Follow your heart. Listen to your gut. Do what feels right.
We’ve all heard these heavily referenced, oversimplified clichés that make us want to pull out our hair while we attempt to apply them to our lives. But, they are far too vague to be utilized in real life, particularly so if you happen to lack in life experience.
At some point, though, almost all of us become confused, bumbling decision-makers.
Just like anyone else, a string of challenging questions can sum up my life: Should I go to college? Should I run away? Should I pursue this career path? Should I give him another chance? Should I go back to school? Should I listen to the voices around me? Should I trust myself?
The questions are endless, as are the opportunities to veer left or right off our current paths. In order to achieve an optimal state of decision-making efficacy, personal experience is – or rather, was – the only measure I’d ever stumbled across. Until I found Martha Beck, that is.
Disclaimer: I do not claim any rights to the genius knowledge you are about to receive. It all comes from Martha’s incredible book (which sounds a lot cheesier than it is), "Steering by Starlight":
The Importance of Optimal Decision-Making
Since you’re reading this, you’re likely a solid candidate to agree with this statement: Your present situation and your unrealized future are the simple equations of all the decisions you've ever made.
The terminology Martha uses divides decisions into one of two categories: shackles-on or shackles-off.
Each decision you face can be summarized as either good or bad in regards to achieving your true path, the destiny of your highest potential and innermost purpose.
Becoming Acquainted with Your Physical Body
Though many of us like to mindfully rationalize our choices in life, Martha’s strategy requires little thinking, calculating or research, if any at all.
Instead of that, Martha urges us to simply follow our inner compasses by “tuning-in” to our physical, bodily responses, creating the two categories of “shackles-on” or “shackles-off.”
It’s pretty simple: A shackles-on activity, place or person is anything that makes you feel trapped or caged; whereas, a shackles-off endeavor is anything that feels freeing or liberating.
Trusting Your Body in Decision-Time
In order to implement this practice into your decision-making process, you must first identify your own personal shackles-on and shackles-off responses.
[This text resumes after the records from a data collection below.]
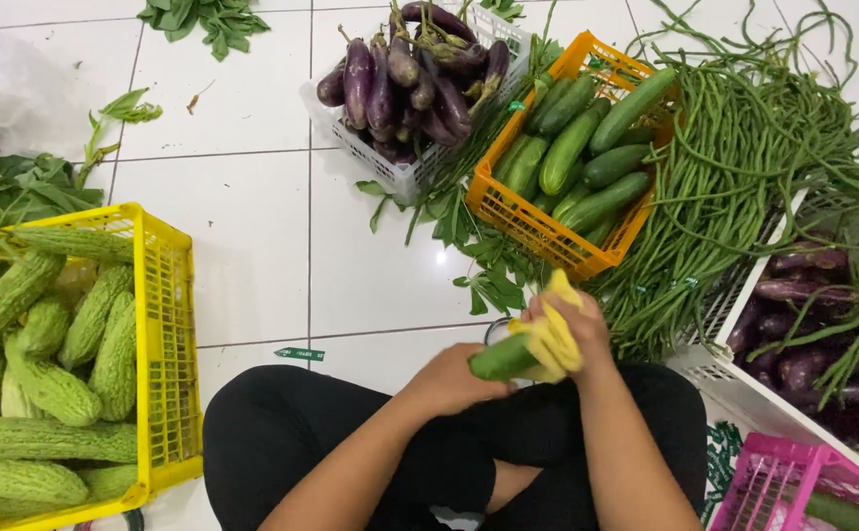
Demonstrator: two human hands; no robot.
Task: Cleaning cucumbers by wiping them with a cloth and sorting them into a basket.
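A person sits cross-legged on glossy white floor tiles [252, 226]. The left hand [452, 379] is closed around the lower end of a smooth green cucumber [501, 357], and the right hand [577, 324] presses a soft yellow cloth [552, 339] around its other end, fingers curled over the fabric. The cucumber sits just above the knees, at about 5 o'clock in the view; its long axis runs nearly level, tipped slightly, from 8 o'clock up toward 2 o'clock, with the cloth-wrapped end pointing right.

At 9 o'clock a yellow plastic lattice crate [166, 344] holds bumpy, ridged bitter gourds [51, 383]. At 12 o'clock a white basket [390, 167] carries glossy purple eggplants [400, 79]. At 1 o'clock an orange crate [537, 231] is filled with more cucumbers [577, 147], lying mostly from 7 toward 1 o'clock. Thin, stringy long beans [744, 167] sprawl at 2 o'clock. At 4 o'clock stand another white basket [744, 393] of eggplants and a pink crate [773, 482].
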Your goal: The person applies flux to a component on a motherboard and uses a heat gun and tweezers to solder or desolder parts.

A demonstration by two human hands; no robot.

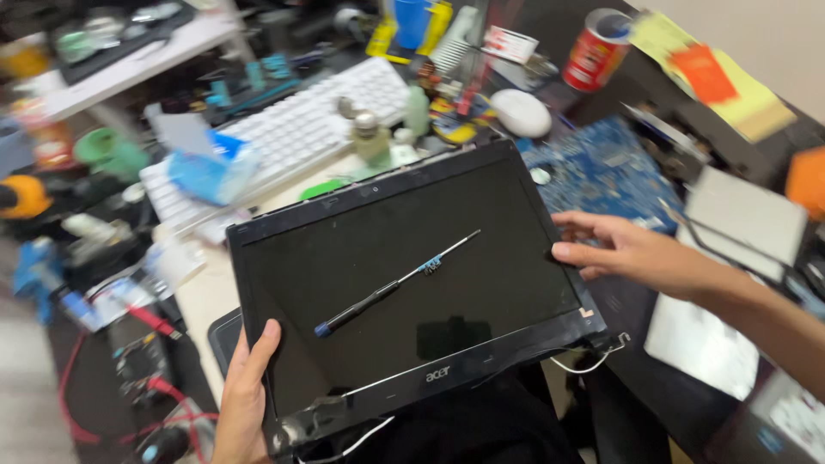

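Your cluttered desk point(206, 301) carries the detached laptop screen panel point(404, 283) at centre: thin, stiff, probably light, its glass fragile, so grip the bezel edges. A loose screwdriver point(391, 285) on it could slide off. Your left hand point(245, 395), at 7 o'clock, clasps the lower-left edge; your right hand point(627, 253), at 3 o'clock, pinches the right bezel with fingers half-curled.

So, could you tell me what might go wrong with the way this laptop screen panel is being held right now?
The screwdriver lies loose on the tilted laptop screen panel; it could roll off or scratch the glass. The left hand and right hand grip only the panel's edges, so it might slip onto the crowded desk. The loose cable dangling at the lower right corner could snag.
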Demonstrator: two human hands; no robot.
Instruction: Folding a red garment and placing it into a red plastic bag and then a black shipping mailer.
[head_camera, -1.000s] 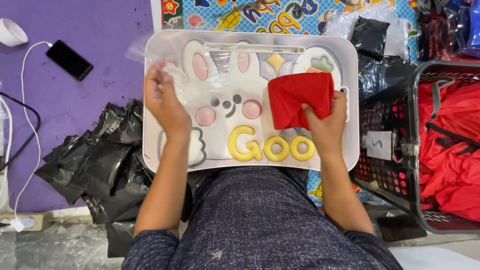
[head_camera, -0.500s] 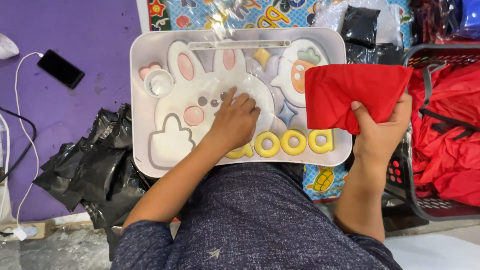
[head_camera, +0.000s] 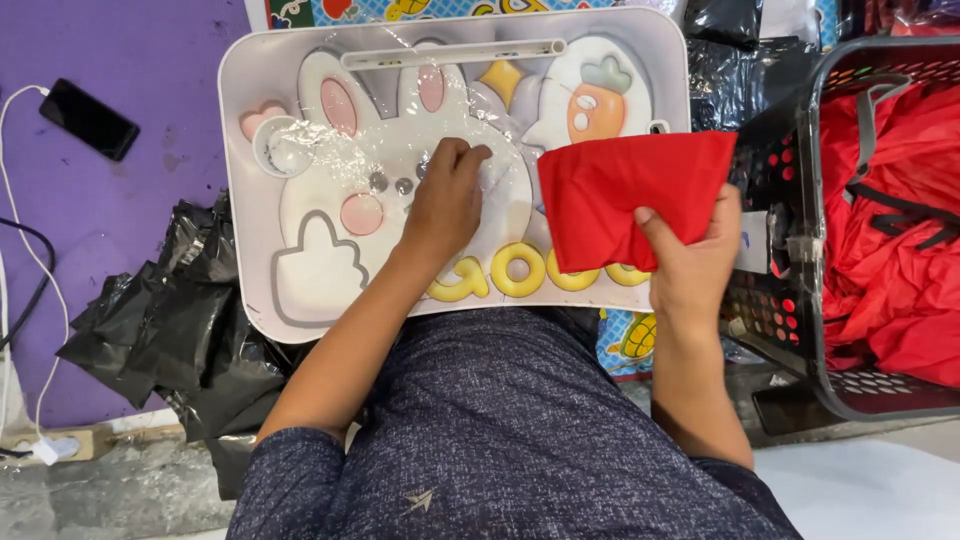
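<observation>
A white lap tray (head_camera: 250, 110) with a rabbit and carrot picture lies across my lap. My left hand (head_camera: 447, 200) rests on the middle of the tray, fingers bent and pressing on a clear plastic film (head_camera: 500, 180) that lies over the picture. My right hand (head_camera: 692, 262) grips a folded red cloth (head_camera: 625, 195) by its lower right corner. The cloth hangs over the tray's right part and covers some of the yellow letters.
A black mesh basket (head_camera: 800, 300) holding red fabric (head_camera: 890, 270) stands at the right. Black plastic bags (head_camera: 170, 330) are piled at the lower left. A black phone (head_camera: 90, 118) with a white cable lies on the purple mat (head_camera: 120, 200).
My left hand has moved from the tray's left side to its middle. My right hand carried the red cloth out to the right, then partly back over the tray's right edge.
</observation>
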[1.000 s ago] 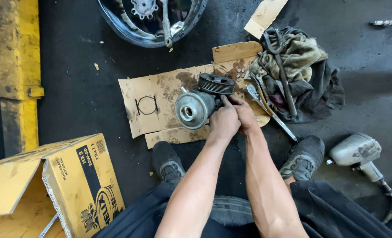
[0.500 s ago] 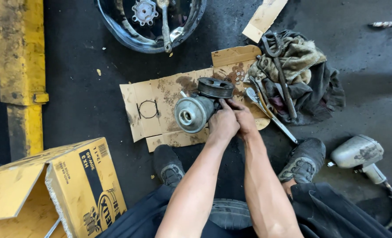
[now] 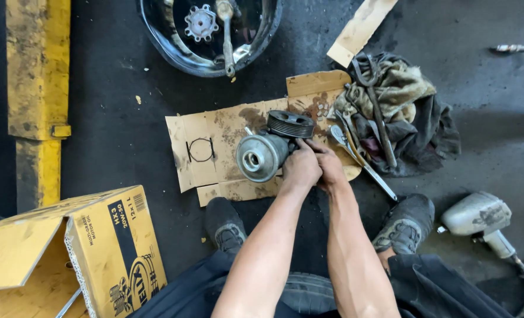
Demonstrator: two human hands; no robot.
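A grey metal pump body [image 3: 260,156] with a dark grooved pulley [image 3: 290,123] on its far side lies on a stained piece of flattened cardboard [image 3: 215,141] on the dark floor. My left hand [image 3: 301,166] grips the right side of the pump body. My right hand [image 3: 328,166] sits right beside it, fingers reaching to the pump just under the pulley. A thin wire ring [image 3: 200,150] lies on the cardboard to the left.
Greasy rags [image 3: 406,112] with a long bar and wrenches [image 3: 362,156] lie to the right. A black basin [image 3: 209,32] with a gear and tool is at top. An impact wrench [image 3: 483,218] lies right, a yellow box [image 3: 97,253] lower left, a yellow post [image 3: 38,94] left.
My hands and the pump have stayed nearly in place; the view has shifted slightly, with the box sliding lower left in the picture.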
To do this, envision a time – involving a person, place, job, activity or anything else – in which you felt trapped, boxed-in, or emotionally or creatively stunted.
How do you feel? Write these emotions down!
For example, while envisioning a moment in my brief career in an unsuited job path of my past, I immediately felt my chest tighten, my breath become shallow and my shoulders and neck stiffen.
I felt emotions of restriction, anxiety, nervousness, fear, self-consciousness and insecurity. This is my personal shackles-on bodily response.
Now, do the same thing with the opposite. Envision a time when you felt free and fulfilled. How does your body respond? You might have a similar reaction to mine: muscles relaxing, shoulders broadening, excitement springing up in your core or your lungs expanding with ease.
Identifying with your physical responses will allow you to be mindful and intuitive when you face opportunities that will undoubtedly be presented to you along your path.
You’ll feel this instinctive, physical reaction long before you’ll get around to thoughtful rationalizations, ultimately making any decision much simpler and more effective.
Perhaps optimal decision-making, then, isn’t so much a matter of following your gut or your heart. Perhaps, it’s all about steering away from “thinking” your way into a decision and, instead, simply trusting in what your body already knows is best.